Items from a data source
──────────
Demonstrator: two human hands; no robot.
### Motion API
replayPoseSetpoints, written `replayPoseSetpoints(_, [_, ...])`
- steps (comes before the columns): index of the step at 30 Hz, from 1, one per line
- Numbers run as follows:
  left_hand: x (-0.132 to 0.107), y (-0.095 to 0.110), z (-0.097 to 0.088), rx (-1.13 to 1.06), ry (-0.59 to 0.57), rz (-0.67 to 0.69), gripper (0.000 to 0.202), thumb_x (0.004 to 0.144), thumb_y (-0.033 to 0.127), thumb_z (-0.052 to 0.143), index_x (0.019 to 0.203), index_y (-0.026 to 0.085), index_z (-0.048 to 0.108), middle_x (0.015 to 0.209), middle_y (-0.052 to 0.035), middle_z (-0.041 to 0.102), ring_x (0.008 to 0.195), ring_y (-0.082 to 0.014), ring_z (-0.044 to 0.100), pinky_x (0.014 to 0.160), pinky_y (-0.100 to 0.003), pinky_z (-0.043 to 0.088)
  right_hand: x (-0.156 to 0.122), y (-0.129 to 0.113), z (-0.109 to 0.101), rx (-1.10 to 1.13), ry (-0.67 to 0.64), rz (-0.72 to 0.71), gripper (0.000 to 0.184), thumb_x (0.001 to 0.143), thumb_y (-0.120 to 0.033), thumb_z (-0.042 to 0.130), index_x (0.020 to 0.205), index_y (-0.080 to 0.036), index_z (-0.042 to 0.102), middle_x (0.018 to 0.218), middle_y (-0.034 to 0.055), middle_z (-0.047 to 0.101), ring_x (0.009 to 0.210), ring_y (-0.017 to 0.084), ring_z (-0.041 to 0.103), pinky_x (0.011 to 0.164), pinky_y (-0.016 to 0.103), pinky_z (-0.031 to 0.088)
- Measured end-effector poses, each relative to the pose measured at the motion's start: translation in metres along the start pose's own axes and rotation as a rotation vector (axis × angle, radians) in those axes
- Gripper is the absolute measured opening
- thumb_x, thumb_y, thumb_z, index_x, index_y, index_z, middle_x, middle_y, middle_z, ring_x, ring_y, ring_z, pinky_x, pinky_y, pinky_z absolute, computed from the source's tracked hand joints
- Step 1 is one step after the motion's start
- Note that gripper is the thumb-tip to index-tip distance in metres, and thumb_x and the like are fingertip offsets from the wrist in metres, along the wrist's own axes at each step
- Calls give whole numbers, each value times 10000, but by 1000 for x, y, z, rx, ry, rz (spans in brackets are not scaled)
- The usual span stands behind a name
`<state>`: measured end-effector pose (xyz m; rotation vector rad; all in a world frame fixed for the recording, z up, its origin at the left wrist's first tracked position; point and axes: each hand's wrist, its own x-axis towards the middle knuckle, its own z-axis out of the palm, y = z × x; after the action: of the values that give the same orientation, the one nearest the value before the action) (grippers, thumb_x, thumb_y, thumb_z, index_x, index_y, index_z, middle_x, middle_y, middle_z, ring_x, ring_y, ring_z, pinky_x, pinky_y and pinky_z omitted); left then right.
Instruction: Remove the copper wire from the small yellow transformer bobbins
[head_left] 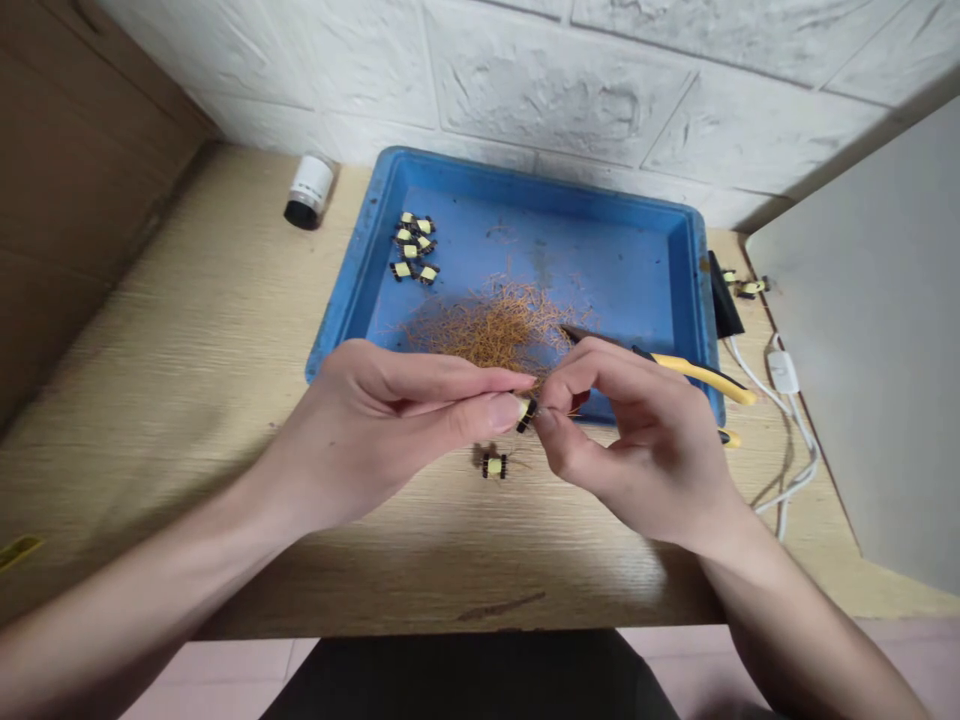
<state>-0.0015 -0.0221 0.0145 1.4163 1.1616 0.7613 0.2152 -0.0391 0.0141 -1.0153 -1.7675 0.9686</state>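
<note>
Left hand: your left hand [367,430] pinches a small yellow-taped transformer coil [526,414] in a narrow grip between thumb and forefinger, near the middle of the frame.
Right hand: your right hand [634,445] is curled into a narrow pinch right against the coil's black end; whether its fingertips are gripping the coil, you cannot tell from this view.
Below your hands: a second coil [494,466] sits on the wooden tabletop [187,400], just under the held one.
Tray: a blue plastic tray [517,175] lies at top center, its near rim partly behind your hands.
In the tray: a group of finished-looking yellow-and-black coils [414,247] sits toward the upper left, and a tuft of fine copper wire clippings [487,325] lies just above your hands.
Tool: yellow-handled pliers [697,372] rest across the tray's right rim, just beyond your right hand.
Right of the tray: a black object [724,295] and another coil [748,288] sit by the rim, near a white cable [795,450] with an inline switch [783,372].
Upper left of the frame: a white bottle with a black cap [310,192] lies on its side against a white brick-pattern wall [555,90].
</note>
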Motion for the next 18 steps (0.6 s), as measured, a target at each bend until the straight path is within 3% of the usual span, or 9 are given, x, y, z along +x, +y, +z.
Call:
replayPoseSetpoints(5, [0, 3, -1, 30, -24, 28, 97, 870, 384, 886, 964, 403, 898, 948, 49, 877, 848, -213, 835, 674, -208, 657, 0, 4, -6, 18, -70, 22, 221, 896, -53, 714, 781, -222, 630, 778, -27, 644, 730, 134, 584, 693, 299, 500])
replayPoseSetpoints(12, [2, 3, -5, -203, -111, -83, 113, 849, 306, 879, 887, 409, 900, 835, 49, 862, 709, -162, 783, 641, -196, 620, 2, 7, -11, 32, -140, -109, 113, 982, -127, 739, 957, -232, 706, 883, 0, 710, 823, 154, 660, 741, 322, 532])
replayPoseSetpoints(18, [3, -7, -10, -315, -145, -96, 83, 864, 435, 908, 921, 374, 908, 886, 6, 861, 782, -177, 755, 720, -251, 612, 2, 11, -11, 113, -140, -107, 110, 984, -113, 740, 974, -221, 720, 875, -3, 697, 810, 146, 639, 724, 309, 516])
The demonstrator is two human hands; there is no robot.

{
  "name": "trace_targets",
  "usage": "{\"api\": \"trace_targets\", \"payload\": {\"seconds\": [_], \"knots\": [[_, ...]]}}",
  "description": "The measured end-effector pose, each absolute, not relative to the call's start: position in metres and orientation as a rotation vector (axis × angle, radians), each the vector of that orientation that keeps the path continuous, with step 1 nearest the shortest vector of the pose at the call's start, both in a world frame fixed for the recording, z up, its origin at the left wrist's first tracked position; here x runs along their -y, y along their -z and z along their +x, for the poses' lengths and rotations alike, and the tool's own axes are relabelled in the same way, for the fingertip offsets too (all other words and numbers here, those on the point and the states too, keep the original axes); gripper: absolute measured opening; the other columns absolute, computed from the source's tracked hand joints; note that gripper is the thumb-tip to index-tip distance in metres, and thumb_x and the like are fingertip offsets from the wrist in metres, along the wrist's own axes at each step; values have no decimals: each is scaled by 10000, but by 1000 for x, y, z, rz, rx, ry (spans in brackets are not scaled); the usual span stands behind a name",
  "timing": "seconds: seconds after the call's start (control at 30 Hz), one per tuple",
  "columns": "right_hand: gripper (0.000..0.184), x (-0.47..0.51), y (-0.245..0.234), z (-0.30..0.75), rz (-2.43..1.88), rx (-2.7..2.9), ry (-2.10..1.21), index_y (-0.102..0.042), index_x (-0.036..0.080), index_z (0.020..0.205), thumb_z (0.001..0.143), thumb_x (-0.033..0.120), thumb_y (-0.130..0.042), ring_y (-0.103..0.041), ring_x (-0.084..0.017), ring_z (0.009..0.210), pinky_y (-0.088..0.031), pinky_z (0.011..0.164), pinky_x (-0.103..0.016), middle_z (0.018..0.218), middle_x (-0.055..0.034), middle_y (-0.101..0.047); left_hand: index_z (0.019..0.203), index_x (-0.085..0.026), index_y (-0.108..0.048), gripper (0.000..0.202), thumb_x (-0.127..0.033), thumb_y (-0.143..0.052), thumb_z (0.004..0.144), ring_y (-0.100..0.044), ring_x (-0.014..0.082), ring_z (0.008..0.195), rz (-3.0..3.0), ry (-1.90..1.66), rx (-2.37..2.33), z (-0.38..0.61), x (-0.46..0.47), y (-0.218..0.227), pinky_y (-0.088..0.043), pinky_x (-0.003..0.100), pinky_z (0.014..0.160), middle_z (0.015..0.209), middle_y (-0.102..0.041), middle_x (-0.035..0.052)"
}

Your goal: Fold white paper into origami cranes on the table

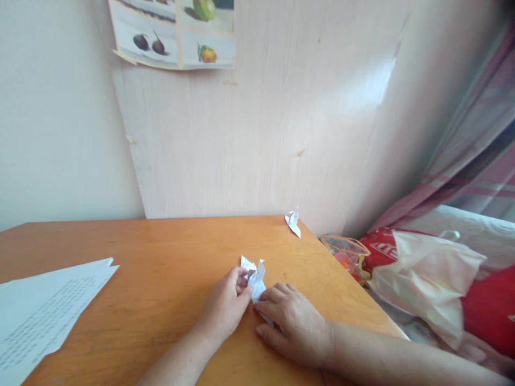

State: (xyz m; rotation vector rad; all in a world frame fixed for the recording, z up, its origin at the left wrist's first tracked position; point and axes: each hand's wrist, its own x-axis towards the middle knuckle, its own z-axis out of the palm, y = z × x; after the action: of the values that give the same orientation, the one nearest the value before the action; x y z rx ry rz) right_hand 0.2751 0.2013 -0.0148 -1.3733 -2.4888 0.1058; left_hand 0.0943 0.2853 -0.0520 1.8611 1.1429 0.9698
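A small folded piece of printed white paper (256, 279) lies on the orange wooden table (169, 268), its two points sticking up. My left hand (225, 308) pinches its left side with curled fingers. My right hand (292, 321) lies flat over its lower right part and presses it onto the table. A second small folded paper shape (293, 222) sits at the table's far right corner, apart from both hands.
Printed white sheets (44, 311) lie at the table's left edge. A pale wooden panel (257, 134) with a fruit poster (177, 32) stands behind. Right of the table are a translucent plastic bag (426, 279), red packaging (486, 311), an orange-rimmed container (346, 249) and a striped curtain (478, 145).
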Motion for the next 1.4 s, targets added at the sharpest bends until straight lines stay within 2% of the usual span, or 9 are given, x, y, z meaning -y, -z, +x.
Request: {"api": "trace_targets", "payload": {"seconds": [0.1,0.2,0.37,0.43,0.7,1.17,1.4], "knots": [[227,-221,16,284,-1467,2456,-27,-655,220,1013,955,399,-527,-568,-227,984,-383,876,-352,1042,-49,-675,1188,-177,-571,379,-308,-590,832,-654,197,812,1866,-1006,-1229,93,-285,52,-516,352,814,1094,-691,101],[252,-247,18,294,-1554,2425,54,-658,227,1068,983,380,-477,-564,-234,1034,-365,892,-357,1093,-61,-678,1151,-181,-595,350,-334,-593,837,-652,213,857,1912,-986,-1246,92,-286,54,-505,373,845,1076,-686,104],[369,-297,17,313,-1852,2364,91,-667,226,1073,1004,476,-403,-557,-261,1103,-357,905,-379,1176,-78,-675,1091,-193,-613,283,-358,-581,863,-651,211,882,1942,-927,-1214,90,-286,55,-499,350,846,1045,-689,84],[419,-315,17,323,-1924,2318,93,-672,210,1073,1020,467,-346,-558,-278,1118,-360,903,-395,1190,-104,-673,1070,-193,-617,262,-359,-571,873,-649,206,881,1948,-908,-1207,90,-286,54,-496,337,843,1027,-691,75],[488,-370,18,360,-2075,2209,35,-685,170,1114,1008,485,-328,-556,-334,1161,-327,991,-457,1244,-169,-657,1011,-191,-625,225,-353,-555,872,-634,207,829,1986,-851,-1249,92,-280,45,-480,323,805,920,-683,53],[462,-384,23,381,-2118,2090,33,-665,190,1152,1011,475,-330,-537,-346,1213,-331,1009,-483,1290,-165,-640,968,-204,-626,188,-351,-542,886,-627,202,804,1995,-833,-1265,91,-280,47,-468,301,770,898,-680,41],[475,-385,27,385,-2114,2057,81,-654,191,1161,998,517,-349,-428,-357,1322,-288,1033,-528,1327,-178,-610,979,-201,-635,206,-362,-540,892,-629,206,810,2002,-826,-1265,92,-281,47,-469,312,783,906,-683,49]]}}
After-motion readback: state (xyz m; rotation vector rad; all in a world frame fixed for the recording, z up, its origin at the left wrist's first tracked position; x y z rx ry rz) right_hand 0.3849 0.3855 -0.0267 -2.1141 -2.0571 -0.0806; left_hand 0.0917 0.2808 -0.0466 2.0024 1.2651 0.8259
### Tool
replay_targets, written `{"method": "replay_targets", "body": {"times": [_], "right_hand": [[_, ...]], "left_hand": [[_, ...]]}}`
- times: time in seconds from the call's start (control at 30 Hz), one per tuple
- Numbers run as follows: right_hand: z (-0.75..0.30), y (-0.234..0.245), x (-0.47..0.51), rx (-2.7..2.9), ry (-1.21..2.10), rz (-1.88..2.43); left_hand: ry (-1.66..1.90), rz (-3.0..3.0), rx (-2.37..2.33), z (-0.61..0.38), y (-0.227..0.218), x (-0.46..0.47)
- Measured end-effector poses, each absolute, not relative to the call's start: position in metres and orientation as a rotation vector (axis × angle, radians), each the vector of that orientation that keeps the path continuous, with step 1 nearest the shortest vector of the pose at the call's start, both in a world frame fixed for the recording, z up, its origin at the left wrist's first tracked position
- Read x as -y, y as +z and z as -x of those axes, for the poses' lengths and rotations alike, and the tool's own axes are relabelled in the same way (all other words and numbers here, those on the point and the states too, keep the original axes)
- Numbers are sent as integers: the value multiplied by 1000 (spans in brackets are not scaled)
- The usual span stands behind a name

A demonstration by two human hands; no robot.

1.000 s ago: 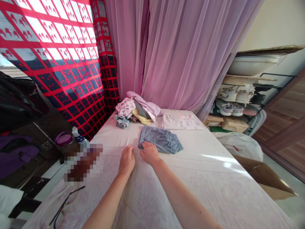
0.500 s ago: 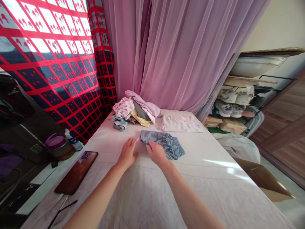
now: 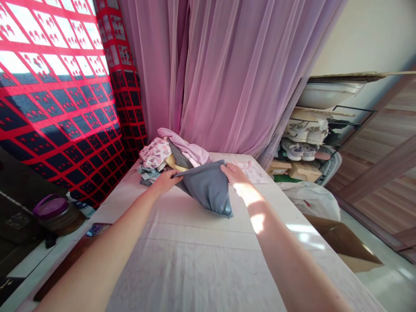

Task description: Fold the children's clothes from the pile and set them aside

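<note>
Blue-grey shorts point(image 3: 208, 188) with a gathered edge hang stretched between my two hands, lifted off the white-covered table point(image 3: 182, 251). My left hand point(image 3: 166, 181) pinches one upper corner of them. At the opposite upper corner, my right hand point(image 3: 234, 175) grips the cloth between thumb and fingers. Behind the shorts lies a heap of clothes, with a white garment patterned in pink point(image 3: 156, 152), a lilac one point(image 3: 190, 148) and a yellow piece point(image 3: 173, 164). A folded pale pink garment point(image 3: 253, 172) lies flat to the right, partly hidden by my right hand.
A phone point(image 3: 94, 229) lies at the left edge, mostly behind my left forearm. Beyond it stand a purple-lidded jar point(image 3: 55, 212) and a bottle point(image 3: 81, 206). Curtains point(image 3: 221, 86) close off the back. An open cardboard box point(image 3: 344, 242) and a shoe rack point(image 3: 302, 143) are at the right.
The shorts lay folded on the table; now both hands hold them up and spread out. My left hand was beside them with its fingers apart. The view has shifted slightly.
</note>
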State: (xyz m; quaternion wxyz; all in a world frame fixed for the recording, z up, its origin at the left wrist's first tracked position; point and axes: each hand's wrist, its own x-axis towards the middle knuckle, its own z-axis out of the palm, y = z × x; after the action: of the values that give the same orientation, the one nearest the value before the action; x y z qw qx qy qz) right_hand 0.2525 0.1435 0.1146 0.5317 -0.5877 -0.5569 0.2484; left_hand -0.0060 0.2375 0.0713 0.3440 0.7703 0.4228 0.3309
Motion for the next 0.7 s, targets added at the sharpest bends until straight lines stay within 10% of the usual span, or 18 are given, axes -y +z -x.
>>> {"method": "replay_targets", "body": {"times": [0.33, 0.7], "right_hand": [[-287, 172, -174, 1334, 927, 971], [-237, 33, -6, 1463, 1346, 1231]], "left_hand": [[1262, -2183, -1177, -17, 184, -241], [572, -2176, -1095, 62, 19, -89]]}}
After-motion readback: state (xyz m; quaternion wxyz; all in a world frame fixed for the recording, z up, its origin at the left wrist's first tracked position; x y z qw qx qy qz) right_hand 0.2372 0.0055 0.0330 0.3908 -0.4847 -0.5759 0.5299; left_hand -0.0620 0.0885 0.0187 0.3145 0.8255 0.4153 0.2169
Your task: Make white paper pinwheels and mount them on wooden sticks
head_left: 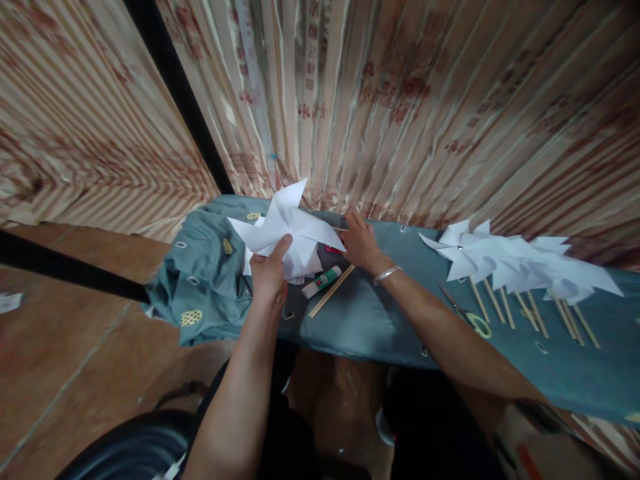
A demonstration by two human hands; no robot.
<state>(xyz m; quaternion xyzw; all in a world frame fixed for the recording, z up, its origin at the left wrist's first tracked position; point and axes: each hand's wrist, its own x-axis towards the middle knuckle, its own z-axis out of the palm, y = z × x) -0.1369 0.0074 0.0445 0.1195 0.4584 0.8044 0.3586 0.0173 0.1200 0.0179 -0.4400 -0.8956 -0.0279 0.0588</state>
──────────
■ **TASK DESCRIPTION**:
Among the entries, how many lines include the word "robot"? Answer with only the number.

■ **TASK SOLUTION**:
4